» **EXERCISE DESCRIPTION**:
Below are some records: retype them all exactly, but not the pictures.

DATA SHOWN Start Marker

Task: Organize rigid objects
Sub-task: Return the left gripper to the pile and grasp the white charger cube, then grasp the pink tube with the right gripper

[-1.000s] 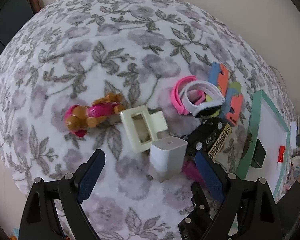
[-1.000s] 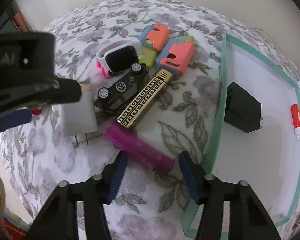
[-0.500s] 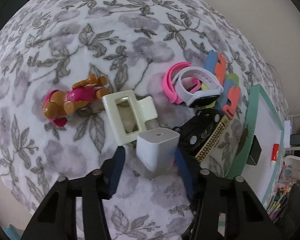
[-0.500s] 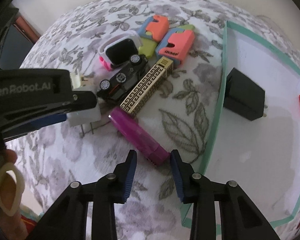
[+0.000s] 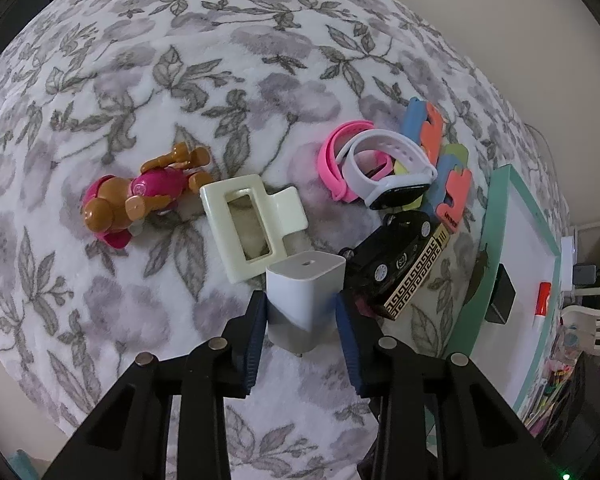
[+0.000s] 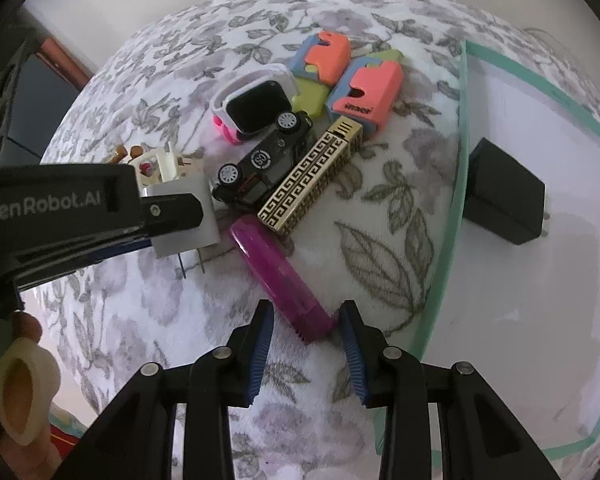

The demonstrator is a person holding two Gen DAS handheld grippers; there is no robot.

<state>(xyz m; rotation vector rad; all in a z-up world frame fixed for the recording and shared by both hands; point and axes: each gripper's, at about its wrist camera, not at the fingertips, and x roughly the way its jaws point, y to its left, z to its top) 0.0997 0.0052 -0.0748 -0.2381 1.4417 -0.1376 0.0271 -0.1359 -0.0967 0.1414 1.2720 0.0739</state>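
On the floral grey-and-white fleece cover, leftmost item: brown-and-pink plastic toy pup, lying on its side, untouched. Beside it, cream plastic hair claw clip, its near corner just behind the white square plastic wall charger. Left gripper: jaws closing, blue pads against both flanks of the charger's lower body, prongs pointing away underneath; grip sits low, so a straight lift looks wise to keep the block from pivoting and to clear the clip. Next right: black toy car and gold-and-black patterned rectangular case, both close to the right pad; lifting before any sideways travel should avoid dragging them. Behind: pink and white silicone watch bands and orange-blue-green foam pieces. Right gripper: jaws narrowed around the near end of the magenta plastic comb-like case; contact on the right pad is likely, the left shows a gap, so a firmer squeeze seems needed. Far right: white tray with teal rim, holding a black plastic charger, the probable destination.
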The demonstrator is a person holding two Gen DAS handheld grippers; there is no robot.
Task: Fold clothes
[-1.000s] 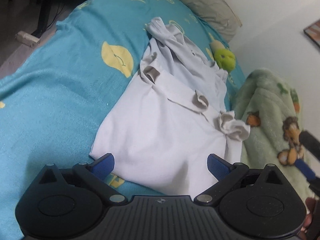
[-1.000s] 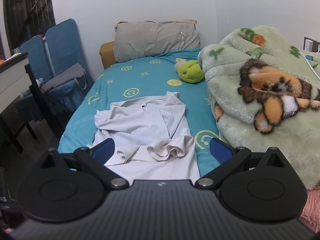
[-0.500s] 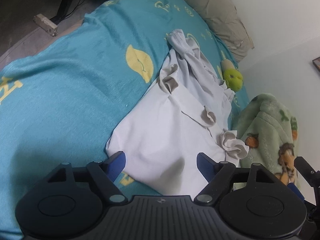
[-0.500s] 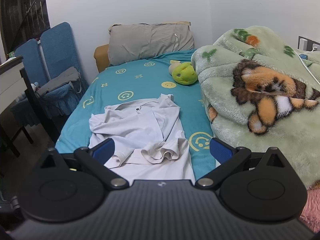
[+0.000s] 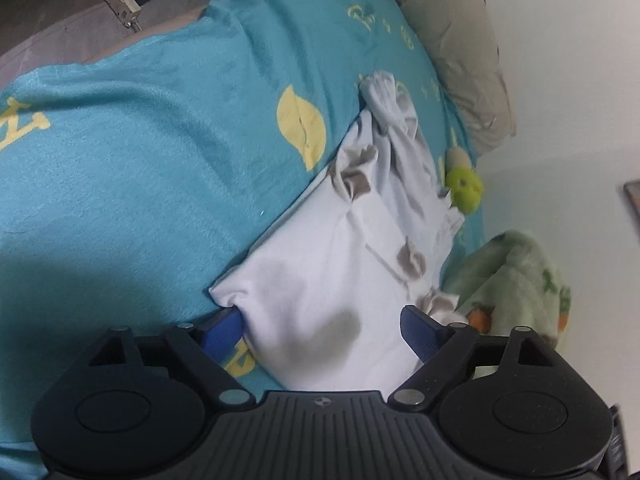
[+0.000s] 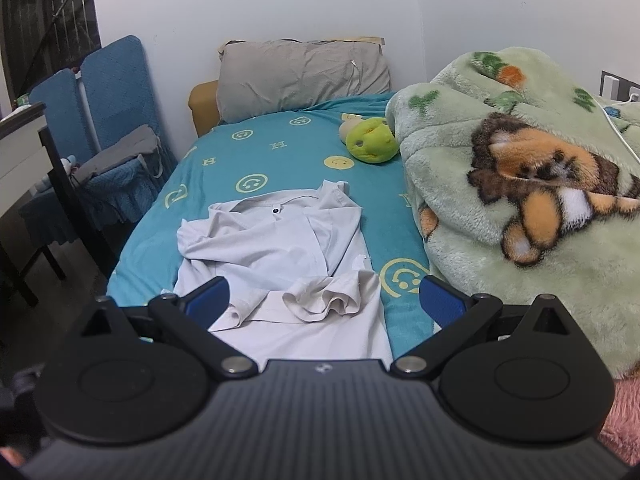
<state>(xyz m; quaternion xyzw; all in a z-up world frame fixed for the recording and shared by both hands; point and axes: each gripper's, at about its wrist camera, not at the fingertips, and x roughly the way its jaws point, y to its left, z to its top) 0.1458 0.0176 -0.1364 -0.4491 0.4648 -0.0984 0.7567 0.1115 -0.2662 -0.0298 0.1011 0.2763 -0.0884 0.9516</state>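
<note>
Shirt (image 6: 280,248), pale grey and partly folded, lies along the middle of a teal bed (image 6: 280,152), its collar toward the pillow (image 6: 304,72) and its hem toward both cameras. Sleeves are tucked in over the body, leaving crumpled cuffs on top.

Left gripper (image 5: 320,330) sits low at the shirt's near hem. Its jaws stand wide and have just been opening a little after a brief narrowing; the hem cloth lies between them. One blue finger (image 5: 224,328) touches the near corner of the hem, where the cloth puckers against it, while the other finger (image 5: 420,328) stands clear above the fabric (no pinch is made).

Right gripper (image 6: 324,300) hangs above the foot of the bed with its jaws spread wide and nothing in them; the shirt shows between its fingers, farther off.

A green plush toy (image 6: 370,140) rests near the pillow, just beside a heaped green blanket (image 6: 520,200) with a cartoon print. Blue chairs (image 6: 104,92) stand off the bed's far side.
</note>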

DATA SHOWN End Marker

» **EXERCISE OUTPUT**:
Task: Organize rigid objects
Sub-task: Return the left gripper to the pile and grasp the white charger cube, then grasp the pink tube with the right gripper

[-1.000s] 
[-1.000s] 
[-0.500s] 
[-0.500s] 
[+0.000s] 
[+0.000s] 

The demonstrator is a person holding two Gen DAS handheld grippers; there is no robot.

<state>(xyz m; rotation vector rad; all in a z-up world frame fixed for the recording and shared by both hands; point and axes: each gripper's, at about its wrist camera, not at the fingertips, and x roughly the way its jaws point, y to its left, z to its top) 0.0997 0.0052 -0.0748 -0.2381 1.4417 -0.1376 0.0271 -0.1359 -0.0967 0.1414 1.2720 0.0739</state>
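On the floral grey-and-white fleece cover, leftmost item: brown-and-pink plastic toy pup, lying on its side, untouched. Beside it, cream plastic hair claw clip, its near corner just behind the white square plastic wall charger. Left gripper: jaws closing, blue pads against both flanks of the charger's lower body, prongs pointing away underneath; grip sits low, so a straight lift looks wise to keep the block from pivoting and to clear the clip. Next right: black toy car and gold-and-black patterned rectangular case, both close to the right pad; lifting before any sideways travel should avoid dragging them. Behind: pink and white silicone watch bands and orange-blue-green foam pieces. Right gripper: jaws narrowed around the near end of the magenta plastic comb-like case; contact on the right pad is likely, the left shows a gap, so a firmer squeeze seems needed. Far right: white tray with teal rim, holding a black plastic charger, the probable destination.
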The demonstrator is a person holding two Gen DAS handheld grippers; there is no robot.
Task: Fold clothes
[-1.000s] 
[-1.000s] 
[-0.500s] 
[-0.500s] 
[+0.000s] 
[+0.000s] 
<state>(xyz m; quaternion xyzw; all in a z-up world frame fixed for the recording and shared by both hands; point and axes: each gripper's, at about its wrist camera, not at the fingertips, and x roughly the way its jaws point, y to its left, z to its top) 0.1458 0.0176 -0.1364 -0.4491 0.4648 -0.0984 0.7567 0.1115 -0.2662 -0.0298 0.1011 0.2763 -0.0884 0.9516</state>
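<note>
Shirt (image 6: 280,248), pale grey and partly folded, lies along the middle of a teal bed (image 6: 280,152), its collar toward the pillow (image 6: 304,72) and its hem toward both cameras. Sleeves are tucked in over the body, leaving crumpled cuffs on top.

Left gripper (image 5: 320,330) sits low at the shirt's near hem. Its jaws stand wide and have just been opening a little after a brief narrowing; the hem cloth lies between them. One blue finger (image 5: 224,328) touches the near corner of the hem, where the cloth puckers against it, while the other finger (image 5: 420,328) stands clear above the fabric (no pinch is made).

Right gripper (image 6: 324,300) hangs above the foot of the bed with its jaws spread wide and nothing in them; the shirt shows between its fingers, farther off.

A green plush toy (image 6: 370,140) rests near the pillow, just beside a heaped green blanket (image 6: 520,200) with a cartoon print. Blue chairs (image 6: 104,92) stand off the bed's far side.
</note>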

The full output has already been given.